== Exercise brief ==
Only lines holding the word "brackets" are needed; copy each of them from the material.

== Data ==
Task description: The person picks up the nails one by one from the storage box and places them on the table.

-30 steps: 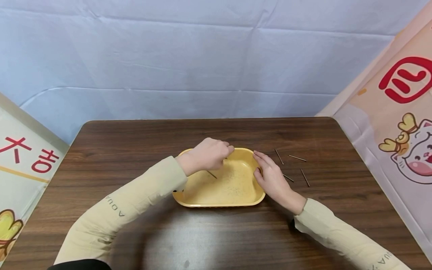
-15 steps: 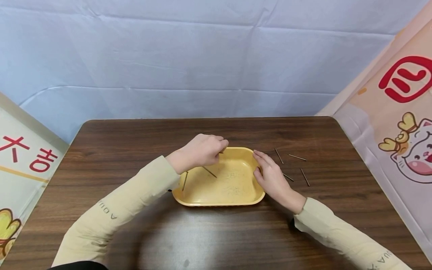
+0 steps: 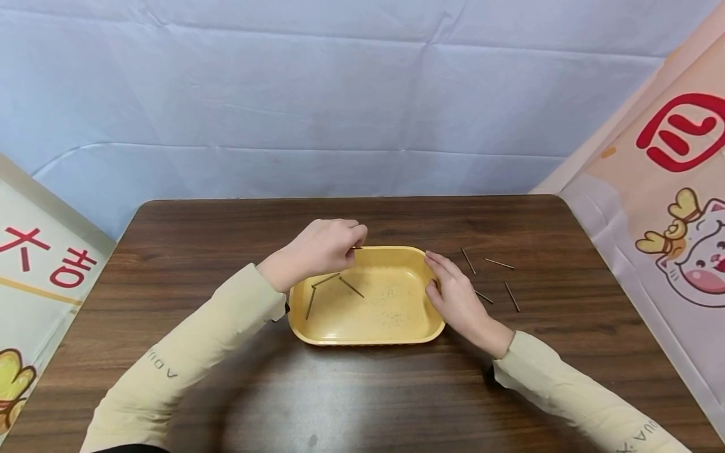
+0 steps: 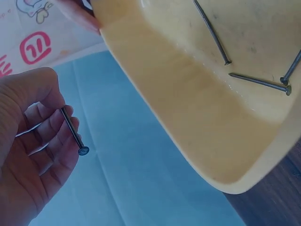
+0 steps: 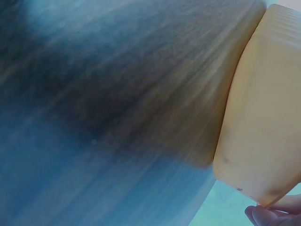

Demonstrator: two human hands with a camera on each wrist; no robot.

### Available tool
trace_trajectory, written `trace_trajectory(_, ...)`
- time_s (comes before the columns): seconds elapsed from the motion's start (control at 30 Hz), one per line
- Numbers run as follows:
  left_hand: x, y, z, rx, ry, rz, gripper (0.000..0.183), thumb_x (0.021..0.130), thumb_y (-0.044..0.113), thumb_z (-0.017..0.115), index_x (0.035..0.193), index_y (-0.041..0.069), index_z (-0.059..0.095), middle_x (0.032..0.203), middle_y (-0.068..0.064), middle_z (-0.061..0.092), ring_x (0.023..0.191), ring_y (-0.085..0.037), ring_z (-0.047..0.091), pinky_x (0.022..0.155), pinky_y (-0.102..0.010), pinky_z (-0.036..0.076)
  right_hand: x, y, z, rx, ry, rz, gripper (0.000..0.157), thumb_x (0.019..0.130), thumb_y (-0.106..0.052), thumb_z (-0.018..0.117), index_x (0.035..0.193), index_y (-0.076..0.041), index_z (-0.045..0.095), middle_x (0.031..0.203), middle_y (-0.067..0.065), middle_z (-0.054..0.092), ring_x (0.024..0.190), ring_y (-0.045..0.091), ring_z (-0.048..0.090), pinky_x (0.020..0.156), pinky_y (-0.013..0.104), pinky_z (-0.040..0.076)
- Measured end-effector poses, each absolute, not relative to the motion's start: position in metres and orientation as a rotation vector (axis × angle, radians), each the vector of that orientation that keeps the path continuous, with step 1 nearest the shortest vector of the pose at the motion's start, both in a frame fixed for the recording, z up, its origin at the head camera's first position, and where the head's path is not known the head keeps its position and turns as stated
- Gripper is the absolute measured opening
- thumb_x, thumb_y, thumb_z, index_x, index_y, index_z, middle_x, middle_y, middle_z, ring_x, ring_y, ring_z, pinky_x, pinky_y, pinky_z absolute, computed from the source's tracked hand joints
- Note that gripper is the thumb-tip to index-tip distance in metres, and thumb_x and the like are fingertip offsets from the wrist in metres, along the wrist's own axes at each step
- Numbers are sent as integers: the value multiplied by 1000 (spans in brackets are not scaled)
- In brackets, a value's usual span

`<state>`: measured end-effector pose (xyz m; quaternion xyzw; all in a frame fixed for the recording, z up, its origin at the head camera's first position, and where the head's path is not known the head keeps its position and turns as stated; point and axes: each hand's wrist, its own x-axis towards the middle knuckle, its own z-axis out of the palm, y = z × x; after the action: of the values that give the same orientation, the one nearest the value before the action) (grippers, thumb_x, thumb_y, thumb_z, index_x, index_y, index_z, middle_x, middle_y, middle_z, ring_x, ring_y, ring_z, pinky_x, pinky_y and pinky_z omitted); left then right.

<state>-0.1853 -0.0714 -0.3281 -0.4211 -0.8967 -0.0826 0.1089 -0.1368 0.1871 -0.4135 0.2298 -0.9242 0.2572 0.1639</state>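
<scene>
My left hand (image 3: 334, 242) is over the back left part of a yellow plastic tray (image 3: 391, 327), close to its rear rim. In the left wrist view, its thumb and fingers pinch a dark metal nail (image 4: 74, 132) whose head points out past the fingertips. Three more nails lie inside the tray at its left side; one nail (image 3: 352, 287) slants toward the middle. My right hand (image 3: 459, 299) holds the tray's right rim, thumb over the inner side and fingers along the edge. Only a few of its fingertips (image 5: 263, 216) show in the right wrist view.
Several loose nails lie on the brown wooden table (image 3: 340, 390) right of the tray, including an upright-slanting nail (image 3: 512, 296) and a flatter nail (image 3: 499, 263). A pale blue cloth (image 3: 340, 100) hangs behind the table, with printed banners at both sides.
My left hand has moved left and back with the nail, uncovering nails at the tray's left side. My right hand stays on the rim.
</scene>
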Motion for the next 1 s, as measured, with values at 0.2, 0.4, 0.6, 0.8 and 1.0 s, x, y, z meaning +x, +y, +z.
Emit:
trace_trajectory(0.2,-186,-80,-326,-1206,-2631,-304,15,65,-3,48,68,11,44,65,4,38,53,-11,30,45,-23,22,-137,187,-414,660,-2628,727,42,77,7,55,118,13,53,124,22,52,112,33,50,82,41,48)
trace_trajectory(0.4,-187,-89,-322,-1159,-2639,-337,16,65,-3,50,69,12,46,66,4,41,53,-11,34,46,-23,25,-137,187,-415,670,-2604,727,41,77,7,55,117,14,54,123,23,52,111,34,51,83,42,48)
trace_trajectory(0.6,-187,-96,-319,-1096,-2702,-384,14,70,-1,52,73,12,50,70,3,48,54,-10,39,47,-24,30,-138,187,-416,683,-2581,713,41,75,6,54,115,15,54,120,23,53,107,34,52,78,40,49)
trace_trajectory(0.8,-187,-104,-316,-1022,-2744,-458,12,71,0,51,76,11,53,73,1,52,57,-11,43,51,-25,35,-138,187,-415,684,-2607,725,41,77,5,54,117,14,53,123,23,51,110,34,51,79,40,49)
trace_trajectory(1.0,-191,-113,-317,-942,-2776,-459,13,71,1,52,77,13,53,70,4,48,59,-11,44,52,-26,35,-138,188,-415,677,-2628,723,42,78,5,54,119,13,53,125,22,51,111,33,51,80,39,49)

== Expected answer ==
- Numbers are sent as integers: the value multiplied by 1000 (spans in brackets are not scaled)
- In brackets, a value's usual span

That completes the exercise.